Immigrants are providing a boost to host economies, adding to the labor supply. One study by economists at the International Monetary Fund found that Venezuelan immigration will add 0.1 to 0.25 percentage points to annual economic growth in the largest countries in the region between 2017 and 2030.
Still, the burst of immigration carries costs. The IMF study identified a modest hit to the wages of informal and less educated local workers, as well as an added cost to the budget. These costs may be temporary, but they are contributing to a narrative that casts immigrants as a burden, mooching off welfare and fueling crime.

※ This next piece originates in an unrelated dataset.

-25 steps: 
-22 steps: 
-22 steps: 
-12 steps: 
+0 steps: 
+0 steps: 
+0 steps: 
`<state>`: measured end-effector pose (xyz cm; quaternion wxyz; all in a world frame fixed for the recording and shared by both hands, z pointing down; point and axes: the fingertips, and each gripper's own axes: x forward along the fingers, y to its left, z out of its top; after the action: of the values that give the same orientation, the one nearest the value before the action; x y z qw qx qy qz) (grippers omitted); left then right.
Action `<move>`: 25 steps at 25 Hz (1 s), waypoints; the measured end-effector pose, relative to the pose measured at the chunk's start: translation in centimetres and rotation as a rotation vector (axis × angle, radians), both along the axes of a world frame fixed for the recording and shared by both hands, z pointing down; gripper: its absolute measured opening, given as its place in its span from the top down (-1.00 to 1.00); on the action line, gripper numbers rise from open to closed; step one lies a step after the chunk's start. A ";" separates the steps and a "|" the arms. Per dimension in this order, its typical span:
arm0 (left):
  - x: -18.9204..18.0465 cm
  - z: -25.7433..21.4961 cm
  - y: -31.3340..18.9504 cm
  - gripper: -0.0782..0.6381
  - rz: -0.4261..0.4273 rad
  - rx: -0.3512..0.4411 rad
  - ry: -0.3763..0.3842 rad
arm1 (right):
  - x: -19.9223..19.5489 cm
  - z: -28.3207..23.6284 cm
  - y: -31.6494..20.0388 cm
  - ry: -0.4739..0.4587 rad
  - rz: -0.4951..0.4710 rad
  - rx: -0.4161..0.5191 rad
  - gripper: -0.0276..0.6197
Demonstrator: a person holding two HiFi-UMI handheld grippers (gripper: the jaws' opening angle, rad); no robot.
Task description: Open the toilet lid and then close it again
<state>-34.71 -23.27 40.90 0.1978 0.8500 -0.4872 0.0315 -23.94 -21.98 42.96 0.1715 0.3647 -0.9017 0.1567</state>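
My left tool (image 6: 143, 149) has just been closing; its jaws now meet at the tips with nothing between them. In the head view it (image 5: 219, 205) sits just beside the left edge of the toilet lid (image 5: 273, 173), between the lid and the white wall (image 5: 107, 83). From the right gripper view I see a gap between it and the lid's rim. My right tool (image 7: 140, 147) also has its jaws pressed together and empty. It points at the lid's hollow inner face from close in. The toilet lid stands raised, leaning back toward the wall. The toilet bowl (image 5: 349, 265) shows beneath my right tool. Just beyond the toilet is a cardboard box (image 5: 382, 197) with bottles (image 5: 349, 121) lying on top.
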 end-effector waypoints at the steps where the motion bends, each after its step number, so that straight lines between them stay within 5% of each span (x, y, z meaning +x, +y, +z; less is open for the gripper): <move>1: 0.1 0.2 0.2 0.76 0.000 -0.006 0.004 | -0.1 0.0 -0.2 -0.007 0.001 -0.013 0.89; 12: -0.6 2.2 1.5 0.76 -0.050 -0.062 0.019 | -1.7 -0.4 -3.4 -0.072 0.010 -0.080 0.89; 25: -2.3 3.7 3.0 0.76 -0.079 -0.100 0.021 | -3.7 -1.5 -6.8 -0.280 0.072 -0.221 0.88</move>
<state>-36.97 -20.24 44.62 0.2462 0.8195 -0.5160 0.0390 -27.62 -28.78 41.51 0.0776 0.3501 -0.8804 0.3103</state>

In Chile, immigration has become a political headache for the government, which has stopped allowing unauthorized immigrants to legalize their status once inside the country. On July 2, Peru repealed the exception that allowed Venezuelans to enter the country using only their national I.D., now requiring a passport with a visa.
Colombia, which has absorbed almost 3 million of the 6.6 million Venezuelan migrants scattered across Latin America and the Caribbean, has done the best job integrating them into its society. In 2021, Colombia offered a 10-year permit for Venezuelans to work and register with its national health, education and social security systems.
But there are signs of discomfort in Bogotá. Half a million Venezuelans lack the permit and live in irregular conditions. And the government closed the program for all those arriving after May. Polls find the share of Colombians who agree the government should offer social services to Venezuelans declined from nearly 60 percent in 2018 to under 40 percent in 2021.
Washington tends to look at Mexico, Colombia and other Latin American countries as part of its border defense. The Biden administration has asked Mexican President Andrés Manuel López Obrador to stop migrants on their way and impose visa requirements on people from migrant-sending countries. The United States has agreed to cover Panama’s costs to deport migrants who cross the Darien Gap.
The decline in migrant encounters with the U.S. Border Patrol is due in large part to Mexico playing interference, intercepting them as they make their way north and busing them back toward its southern border. In the first four months of the year, the Mexican government said it had detained almost three times as many undocumented migrants moving through the country as in 2023.
It is unclear, however, whether these defenses will hold against the likely renewed push of migrants from the chaos in Venezuela. It would be smart for Washington to focus on helping its neighbors to the south integrate burgeoning immigrant populations into their economies and societies. If migrants have nowhere else to settle, they will certainly continue on to the United States.